-- What is required --
Would you please restate all of the data exactly?

=-=-=

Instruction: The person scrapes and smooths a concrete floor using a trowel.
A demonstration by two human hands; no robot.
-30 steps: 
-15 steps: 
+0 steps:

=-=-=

-- Answer to the problem --
Instruction: The person scrapes and smooths a concrete floor using a trowel.
A demonstration by two human hands; no robot.
-30 steps: 
-15 steps: 
+0 steps:

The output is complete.